WORK INSTRUCTIONS> Pictures in the records below must be left out. Return exactly the lines from the line with "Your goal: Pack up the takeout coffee" to the line with "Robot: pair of", both included.

ENTRIES SUPPLIED>

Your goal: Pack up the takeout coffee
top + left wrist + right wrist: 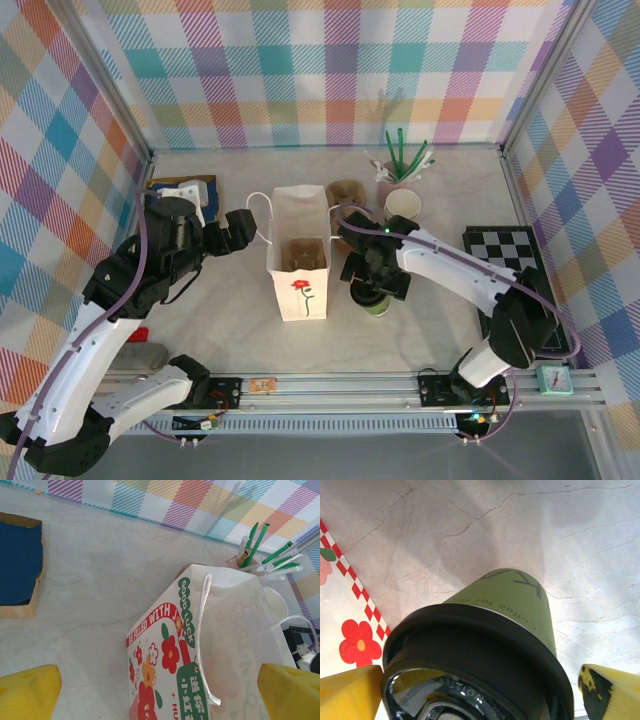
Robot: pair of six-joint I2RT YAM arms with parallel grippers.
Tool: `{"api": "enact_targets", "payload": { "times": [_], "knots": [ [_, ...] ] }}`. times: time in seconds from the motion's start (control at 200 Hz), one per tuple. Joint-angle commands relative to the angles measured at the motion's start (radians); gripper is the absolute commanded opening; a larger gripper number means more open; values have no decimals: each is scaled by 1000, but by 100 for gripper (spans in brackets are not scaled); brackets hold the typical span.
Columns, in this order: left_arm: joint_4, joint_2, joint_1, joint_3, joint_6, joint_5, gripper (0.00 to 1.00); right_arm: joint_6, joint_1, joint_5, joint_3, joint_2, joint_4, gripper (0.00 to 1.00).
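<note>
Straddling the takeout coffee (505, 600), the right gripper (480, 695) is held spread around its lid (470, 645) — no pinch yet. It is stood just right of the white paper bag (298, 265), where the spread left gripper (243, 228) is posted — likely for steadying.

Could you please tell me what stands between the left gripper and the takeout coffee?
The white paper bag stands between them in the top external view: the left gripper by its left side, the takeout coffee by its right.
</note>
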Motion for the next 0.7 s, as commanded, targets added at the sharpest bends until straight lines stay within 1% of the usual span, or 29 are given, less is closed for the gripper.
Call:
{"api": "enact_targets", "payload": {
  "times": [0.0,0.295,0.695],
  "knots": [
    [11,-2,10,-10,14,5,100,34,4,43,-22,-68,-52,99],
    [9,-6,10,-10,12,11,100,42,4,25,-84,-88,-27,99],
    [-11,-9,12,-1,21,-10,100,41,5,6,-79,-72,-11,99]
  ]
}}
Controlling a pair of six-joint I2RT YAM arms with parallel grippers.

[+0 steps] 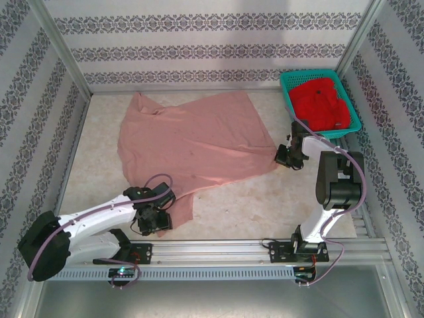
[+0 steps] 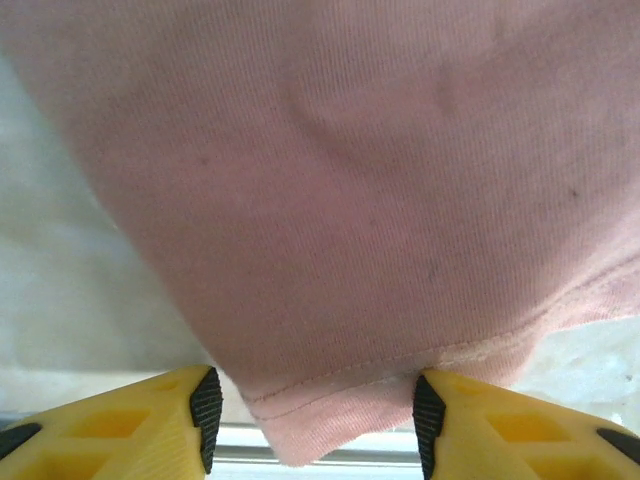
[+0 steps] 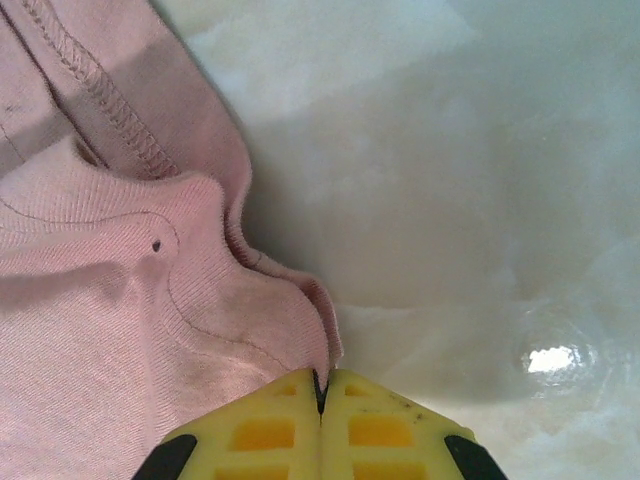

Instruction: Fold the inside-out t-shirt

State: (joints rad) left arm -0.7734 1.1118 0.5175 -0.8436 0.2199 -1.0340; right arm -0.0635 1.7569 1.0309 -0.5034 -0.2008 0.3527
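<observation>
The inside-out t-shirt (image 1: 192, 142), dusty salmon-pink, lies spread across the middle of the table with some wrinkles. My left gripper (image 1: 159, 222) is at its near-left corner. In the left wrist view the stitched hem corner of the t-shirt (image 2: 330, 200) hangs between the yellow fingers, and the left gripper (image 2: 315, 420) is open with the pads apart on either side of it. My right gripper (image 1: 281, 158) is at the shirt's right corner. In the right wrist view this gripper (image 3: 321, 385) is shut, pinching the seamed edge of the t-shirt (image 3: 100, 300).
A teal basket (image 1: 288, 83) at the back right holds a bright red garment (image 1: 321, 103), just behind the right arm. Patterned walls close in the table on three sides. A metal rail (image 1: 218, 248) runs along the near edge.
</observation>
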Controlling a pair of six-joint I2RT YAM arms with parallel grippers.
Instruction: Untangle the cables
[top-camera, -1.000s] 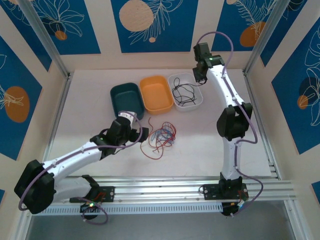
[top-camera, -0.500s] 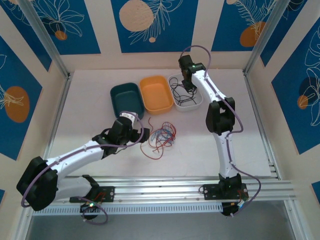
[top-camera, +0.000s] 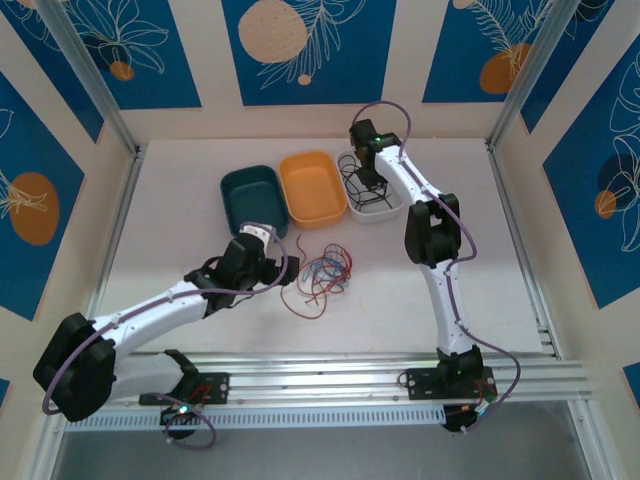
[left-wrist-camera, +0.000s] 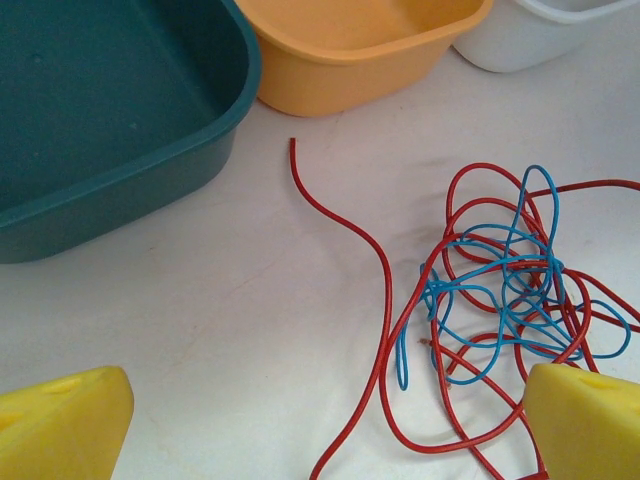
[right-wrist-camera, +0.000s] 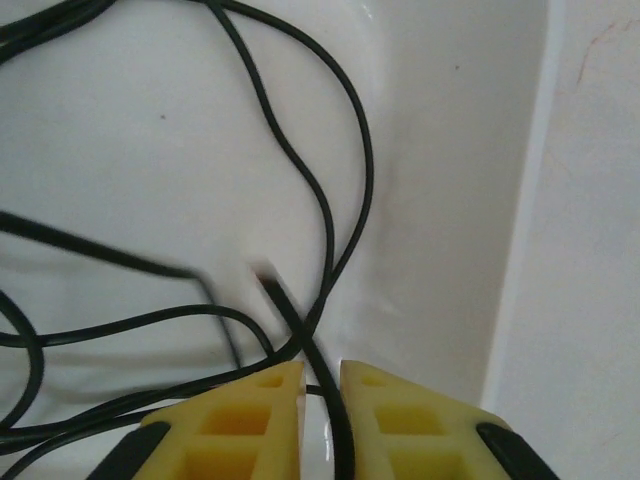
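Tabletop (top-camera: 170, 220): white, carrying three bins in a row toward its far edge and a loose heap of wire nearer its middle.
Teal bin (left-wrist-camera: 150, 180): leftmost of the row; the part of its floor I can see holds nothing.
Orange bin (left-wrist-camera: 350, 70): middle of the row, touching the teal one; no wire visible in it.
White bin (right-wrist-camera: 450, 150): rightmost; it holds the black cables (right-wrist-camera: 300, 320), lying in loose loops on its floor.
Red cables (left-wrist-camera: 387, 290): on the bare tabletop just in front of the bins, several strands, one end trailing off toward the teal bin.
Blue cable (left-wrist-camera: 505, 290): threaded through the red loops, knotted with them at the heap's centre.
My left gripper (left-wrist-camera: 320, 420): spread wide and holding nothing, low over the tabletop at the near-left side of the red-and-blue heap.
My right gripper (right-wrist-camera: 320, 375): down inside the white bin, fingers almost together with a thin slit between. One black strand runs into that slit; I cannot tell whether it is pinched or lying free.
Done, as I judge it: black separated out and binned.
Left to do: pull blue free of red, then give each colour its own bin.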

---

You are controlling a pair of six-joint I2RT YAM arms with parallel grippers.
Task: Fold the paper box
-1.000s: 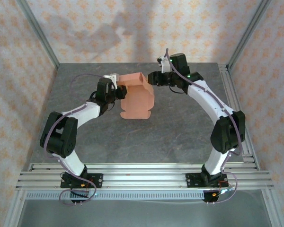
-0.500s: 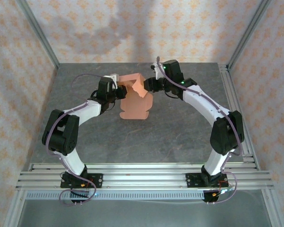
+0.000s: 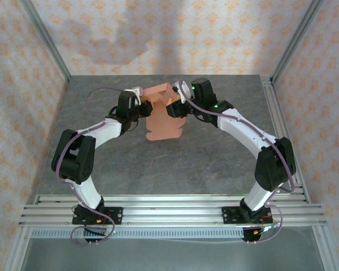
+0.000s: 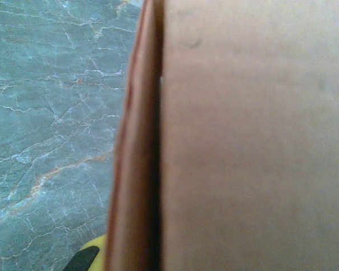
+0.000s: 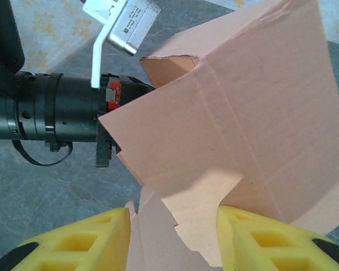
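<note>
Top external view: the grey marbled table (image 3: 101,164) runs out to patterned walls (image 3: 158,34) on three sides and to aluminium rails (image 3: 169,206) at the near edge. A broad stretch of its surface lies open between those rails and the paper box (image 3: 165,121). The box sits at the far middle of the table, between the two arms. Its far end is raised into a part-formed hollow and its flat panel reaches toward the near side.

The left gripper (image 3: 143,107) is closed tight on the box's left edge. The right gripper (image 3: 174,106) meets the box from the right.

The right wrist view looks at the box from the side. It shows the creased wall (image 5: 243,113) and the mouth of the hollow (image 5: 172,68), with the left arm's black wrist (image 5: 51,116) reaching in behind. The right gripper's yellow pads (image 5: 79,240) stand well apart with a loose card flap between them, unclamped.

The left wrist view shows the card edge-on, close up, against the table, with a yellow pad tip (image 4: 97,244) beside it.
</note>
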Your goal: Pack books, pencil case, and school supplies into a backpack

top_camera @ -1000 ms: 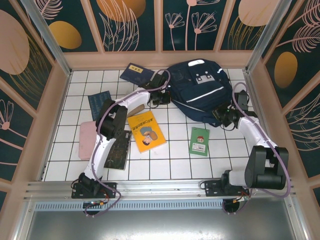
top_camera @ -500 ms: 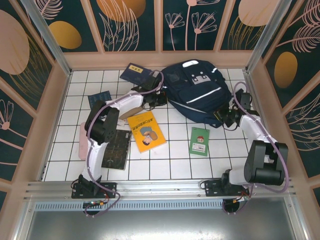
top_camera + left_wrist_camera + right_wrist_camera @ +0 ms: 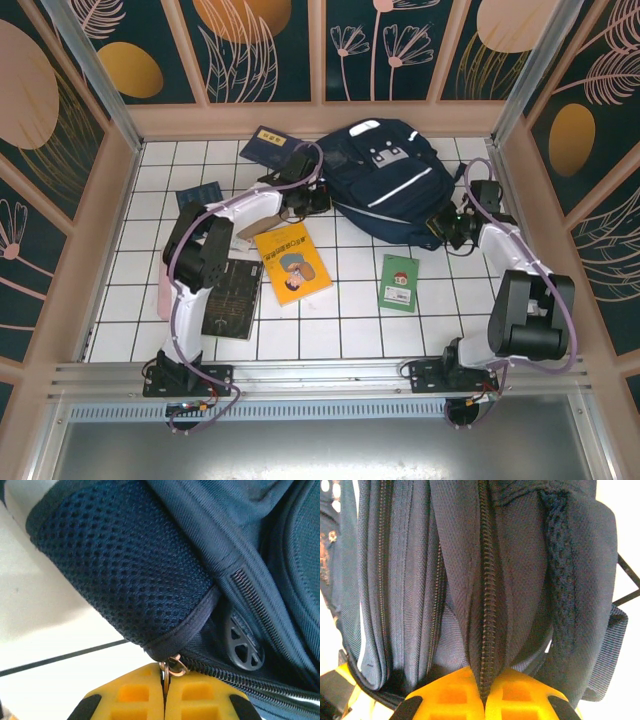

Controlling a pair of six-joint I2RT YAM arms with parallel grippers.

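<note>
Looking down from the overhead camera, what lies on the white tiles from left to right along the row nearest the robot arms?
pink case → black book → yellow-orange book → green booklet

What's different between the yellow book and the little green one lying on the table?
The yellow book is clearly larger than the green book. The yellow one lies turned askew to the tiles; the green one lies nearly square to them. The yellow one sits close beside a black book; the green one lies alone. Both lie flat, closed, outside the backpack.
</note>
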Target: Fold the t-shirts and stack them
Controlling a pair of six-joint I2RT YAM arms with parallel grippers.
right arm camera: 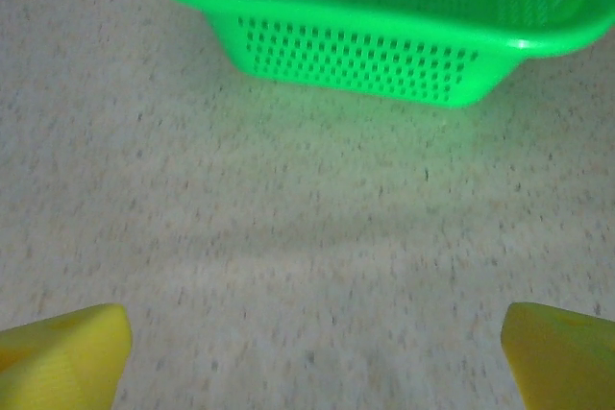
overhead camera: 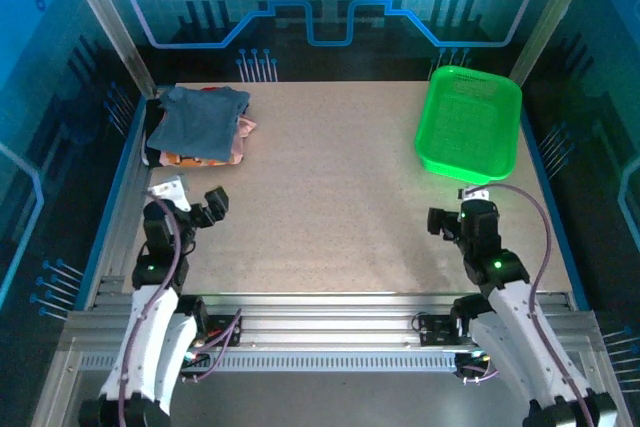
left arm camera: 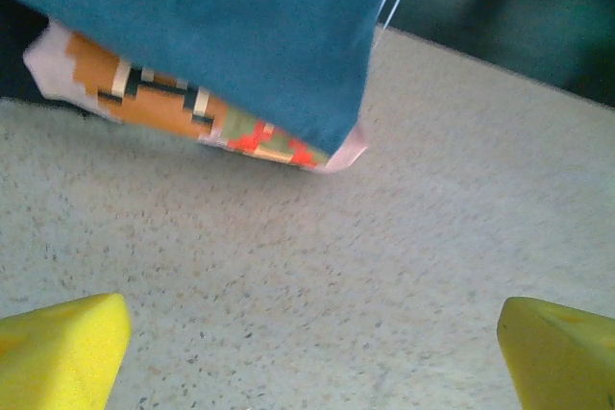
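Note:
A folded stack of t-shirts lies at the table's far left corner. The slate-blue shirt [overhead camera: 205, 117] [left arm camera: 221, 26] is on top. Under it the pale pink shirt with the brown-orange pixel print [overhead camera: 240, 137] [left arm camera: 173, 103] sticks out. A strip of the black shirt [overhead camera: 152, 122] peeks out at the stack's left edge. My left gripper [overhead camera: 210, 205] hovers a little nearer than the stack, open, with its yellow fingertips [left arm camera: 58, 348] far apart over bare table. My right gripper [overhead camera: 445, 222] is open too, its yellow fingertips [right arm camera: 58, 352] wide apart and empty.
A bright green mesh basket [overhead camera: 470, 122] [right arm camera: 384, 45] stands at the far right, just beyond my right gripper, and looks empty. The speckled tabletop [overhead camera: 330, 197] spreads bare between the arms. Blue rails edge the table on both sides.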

RESPONSE BELOW>
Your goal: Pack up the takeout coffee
top + left wrist + right wrist: 
Robot: pair of six-joint I2RT YAM arms with parallel grippers.

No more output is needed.